GST – Impact on Automotive IndustryPOSTED BY Dinesh Appavu ON 12 February 2015
If you’re buying a car, don’t worry about the GST. Essentially, it won’t make your car more or less expensive.
Instead, you should be more concerned of the Malaysian Ringgit. If the Ringgit keeps dropping versus the US dollar, this will wipe out the 9.7 per cent theoretical savings ushered in by the Goods and Service Tax (GST) come April 1.
The US dollar exchange rate versus the Ringgit is important to the Malaysian automotive industry because most of the car importers such as UMW Toyota or Volkswagen Malaysia denominate their foreign trade using US dollars.
Except for the one-time occurrence of double taxation on existing stocks of vehicles which will take about six months to wash out, the GST will generally be of a quantum that’s less than the incentives given to dealers.
In fact, Edaran Tan Chong Motor Sdn Bhd gives the best clue to the situation when its executive director, Datuk Dr. Ang Bon Beng said; “ETCM will not raise its prices for at least a few months after the implementation of the GST.” He was speaking last week at the “Great Nissan Buy 1 Win 1” prize presentation.
For a RM100,000 car, the GST might come up to about RM500 versus a dealer’s margin of about RM3,000 per car, said an industry participant with more than 20 years of experience, more than half of it in local assembly. The fluctuation of foreign exchange may even have a greater effect than GST.”
“What we’ve seen so far is that there’s confusion only in the mechanism of how to claw back the GST from the government,” he said, declining to be identified because of company privacy policies.

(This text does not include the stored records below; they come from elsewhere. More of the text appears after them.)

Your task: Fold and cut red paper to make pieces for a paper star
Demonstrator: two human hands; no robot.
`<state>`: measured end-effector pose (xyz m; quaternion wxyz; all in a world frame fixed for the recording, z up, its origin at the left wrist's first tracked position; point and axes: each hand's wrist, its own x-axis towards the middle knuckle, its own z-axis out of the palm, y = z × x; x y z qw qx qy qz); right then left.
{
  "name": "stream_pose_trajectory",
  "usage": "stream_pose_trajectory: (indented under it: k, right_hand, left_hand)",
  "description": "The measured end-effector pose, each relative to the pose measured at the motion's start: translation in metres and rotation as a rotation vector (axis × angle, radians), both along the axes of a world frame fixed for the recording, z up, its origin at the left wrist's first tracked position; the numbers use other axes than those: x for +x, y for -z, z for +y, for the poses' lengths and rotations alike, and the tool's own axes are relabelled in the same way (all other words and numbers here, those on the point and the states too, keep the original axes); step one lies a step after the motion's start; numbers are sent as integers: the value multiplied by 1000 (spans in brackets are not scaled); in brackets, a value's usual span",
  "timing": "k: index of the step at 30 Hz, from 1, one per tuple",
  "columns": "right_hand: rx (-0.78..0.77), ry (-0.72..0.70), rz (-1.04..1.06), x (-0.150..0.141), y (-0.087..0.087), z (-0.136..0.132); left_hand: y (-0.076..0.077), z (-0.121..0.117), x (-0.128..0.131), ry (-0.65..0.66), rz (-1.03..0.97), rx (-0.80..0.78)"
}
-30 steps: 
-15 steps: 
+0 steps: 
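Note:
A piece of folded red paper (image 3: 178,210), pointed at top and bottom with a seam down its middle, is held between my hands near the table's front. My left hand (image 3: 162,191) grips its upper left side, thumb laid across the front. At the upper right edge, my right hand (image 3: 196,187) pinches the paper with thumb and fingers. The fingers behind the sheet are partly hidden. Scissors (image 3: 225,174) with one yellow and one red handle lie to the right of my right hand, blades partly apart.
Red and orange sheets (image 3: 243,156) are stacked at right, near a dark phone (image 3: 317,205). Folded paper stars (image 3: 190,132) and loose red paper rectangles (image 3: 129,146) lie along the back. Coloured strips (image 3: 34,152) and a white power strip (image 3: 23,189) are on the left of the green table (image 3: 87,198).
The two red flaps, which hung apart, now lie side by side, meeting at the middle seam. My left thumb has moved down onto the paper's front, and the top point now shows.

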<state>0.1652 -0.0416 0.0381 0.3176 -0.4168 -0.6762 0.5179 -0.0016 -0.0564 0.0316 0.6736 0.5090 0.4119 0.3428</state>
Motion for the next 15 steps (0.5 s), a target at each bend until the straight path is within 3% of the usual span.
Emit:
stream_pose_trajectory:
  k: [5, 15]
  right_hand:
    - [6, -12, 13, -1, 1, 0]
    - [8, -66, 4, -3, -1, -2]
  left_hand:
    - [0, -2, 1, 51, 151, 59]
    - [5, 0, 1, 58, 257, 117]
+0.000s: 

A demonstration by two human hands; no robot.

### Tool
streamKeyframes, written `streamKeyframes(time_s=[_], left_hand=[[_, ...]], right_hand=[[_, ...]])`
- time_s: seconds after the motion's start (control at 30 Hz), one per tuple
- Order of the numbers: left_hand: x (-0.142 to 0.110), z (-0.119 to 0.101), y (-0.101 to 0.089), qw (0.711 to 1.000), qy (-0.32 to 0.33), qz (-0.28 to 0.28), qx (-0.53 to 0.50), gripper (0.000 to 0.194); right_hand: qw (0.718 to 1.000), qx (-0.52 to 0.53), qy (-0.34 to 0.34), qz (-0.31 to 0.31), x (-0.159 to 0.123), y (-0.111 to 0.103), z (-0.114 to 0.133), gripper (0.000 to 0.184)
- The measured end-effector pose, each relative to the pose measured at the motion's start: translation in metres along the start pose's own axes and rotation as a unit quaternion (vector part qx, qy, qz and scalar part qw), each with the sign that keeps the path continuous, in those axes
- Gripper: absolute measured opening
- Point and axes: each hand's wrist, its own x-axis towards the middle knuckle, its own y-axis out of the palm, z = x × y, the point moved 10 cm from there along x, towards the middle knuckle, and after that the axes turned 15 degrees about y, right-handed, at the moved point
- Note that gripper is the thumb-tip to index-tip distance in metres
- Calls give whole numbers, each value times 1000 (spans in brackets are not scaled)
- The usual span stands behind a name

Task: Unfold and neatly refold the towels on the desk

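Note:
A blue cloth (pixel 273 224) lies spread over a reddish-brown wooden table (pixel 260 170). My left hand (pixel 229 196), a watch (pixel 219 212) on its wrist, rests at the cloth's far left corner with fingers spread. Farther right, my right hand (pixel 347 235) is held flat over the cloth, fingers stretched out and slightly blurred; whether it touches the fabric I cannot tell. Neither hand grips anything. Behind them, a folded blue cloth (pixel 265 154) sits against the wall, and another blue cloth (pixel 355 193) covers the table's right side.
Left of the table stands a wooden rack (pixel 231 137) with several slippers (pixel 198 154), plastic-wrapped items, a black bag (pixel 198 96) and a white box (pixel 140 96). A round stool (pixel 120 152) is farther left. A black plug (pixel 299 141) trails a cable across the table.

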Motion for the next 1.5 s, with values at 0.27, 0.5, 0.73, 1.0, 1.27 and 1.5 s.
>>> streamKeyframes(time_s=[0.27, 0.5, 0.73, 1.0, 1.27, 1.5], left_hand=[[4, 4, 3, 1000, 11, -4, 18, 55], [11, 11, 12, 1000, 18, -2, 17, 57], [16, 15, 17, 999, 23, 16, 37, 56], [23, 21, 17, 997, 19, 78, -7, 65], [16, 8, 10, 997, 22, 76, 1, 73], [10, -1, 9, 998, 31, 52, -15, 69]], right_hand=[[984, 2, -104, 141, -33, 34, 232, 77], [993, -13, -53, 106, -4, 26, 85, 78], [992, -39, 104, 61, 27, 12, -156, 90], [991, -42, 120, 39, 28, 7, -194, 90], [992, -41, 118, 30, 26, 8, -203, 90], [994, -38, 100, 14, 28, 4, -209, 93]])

“I think almost everyone understands the concept that this is a tax on value added. My own accountant, for instance, was more worried about how to claim that back from the government, the GST charged to us by our vendor,” he said.
GST is a hot topic because the Customs Department has not been able to feed the hunger for more details from tax-payers. Obviously, the Customs Department is itself a victim of a rushed policy by the government to buy time and keep international ratings agencies happy enough not to downgrade Malaysia’s credit ratings, say non-executive directors of two or three public listed companies met at a recent old boys gathering of St. Johns Institution KL.
To be implemented by 1 April 2015, the GST will replace Malaysia’s Sales tax (10%) and Service tax (6%). Under GST, most of the goods and services (except basic necessities and those good under exemption list) will be charged a tax rate of six per cent at every level of the supply chain. Public concern about the GST is whether it will increase the cost of goods and eventually the cost of living.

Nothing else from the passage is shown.